Morrissey has announced Viva Moz Vegas, a five-date residency taking place at Las Vegas’ Colosseum at Caesars Palace.

According to a press release, Viva Moz Vegas “will serve as an intimate, invigorating dive into Morrissey’s expansive career from his early days to the new album”.

“As an artist who is always trying new things, and never wanting to repeat himself, this could be fans’ only chance to experience the provocative combination of Morrissey in Las Vegas. These shows are not to be missed,” it continued.

Elsewhere, a poster promises Morrissey will be singing “the songs that made you cry and the songs that saved your life.”

The Las Vegas residency kicks off July 1 and runs until July 9. Tickets go on sale March 25 at 10am PT and can be purchased here.

Morrissey will play:

JULY 2022
01 – The Colosseum at Caesars Palace, Las Vegas
02 – The Colosseum at Caesars Palace, Las Vegas
06 – The Colosseum at Caesars Palace, Las Vegas
08 – The Colosseum at Caesars Palace, Las Vegas
09 – The Colosseum at Caesars Palace, Las Vegas

Earlier this year, he issued a statement asking his former Smiths bandmate Johnny Marr to stop mentioning him when giving interviews.
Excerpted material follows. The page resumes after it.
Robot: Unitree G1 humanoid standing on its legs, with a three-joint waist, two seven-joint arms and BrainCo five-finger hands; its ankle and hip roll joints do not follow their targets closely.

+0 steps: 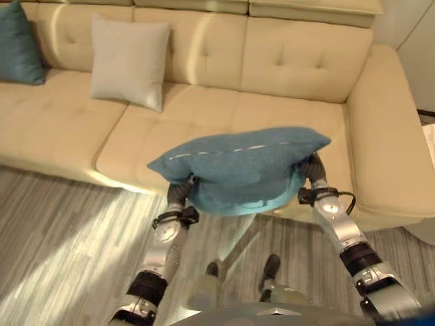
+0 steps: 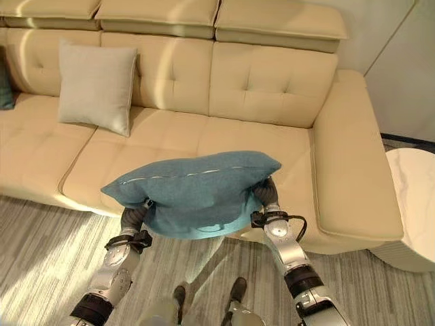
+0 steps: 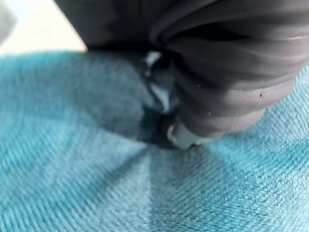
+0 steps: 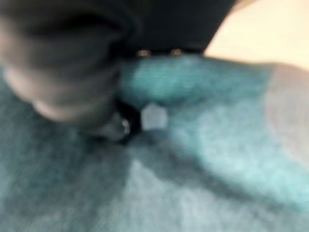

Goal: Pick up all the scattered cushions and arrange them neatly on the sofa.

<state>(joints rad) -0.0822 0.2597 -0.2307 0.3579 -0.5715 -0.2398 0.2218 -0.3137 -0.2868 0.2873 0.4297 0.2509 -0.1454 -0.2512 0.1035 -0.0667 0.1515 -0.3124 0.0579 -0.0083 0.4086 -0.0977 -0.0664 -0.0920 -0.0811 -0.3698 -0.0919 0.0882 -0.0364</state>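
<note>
A teal cushion (image 1: 238, 166) hangs in the air in front of the beige sofa (image 1: 292, 122), just over the front edge of its right-hand seat. It is carried between my left hand (image 1: 178, 192) and my right hand (image 1: 312, 168), one at each end; both disappear under and into the cloth. In the left wrist view the left hand's dark cover (image 3: 227, 72) presses into puckered teal fabric (image 3: 72, 159). The right wrist view has the same fabric (image 4: 217, 145) against the right hand (image 4: 63, 63). A pale grey cushion (image 1: 129, 61) leans upright on the sofa back. Another teal cushion (image 1: 17, 41) stands at the far left.
The sofa's wide right arm (image 1: 394, 136) borders the seat beside the carried cushion. A white round table (image 2: 414, 204) stands past that arm. Grey wood-plank floor (image 1: 61, 238) runs along the sofa's front.
</note>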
“Would you please, instead, discuss your own career, your own unstoppable solo achievements and your own music? If you can, would you please just leave me out of it,” he wrote before going on to say “we haven’t known each other for 35 years – which is many lifetimes ago. When we met you and I were not successful. We both helped each other become whatever it is we are today.  Can you not just leave it at that.”

In response, Marr took to Twitter and directly addressed Morrissey, writing: “An ‘open letter’ hasn’t really been a thing since 1953, It’s all ‘social media’ now. Even Donald J Trump had that one down. Also, this fake news business… a bit 2021 yeah?”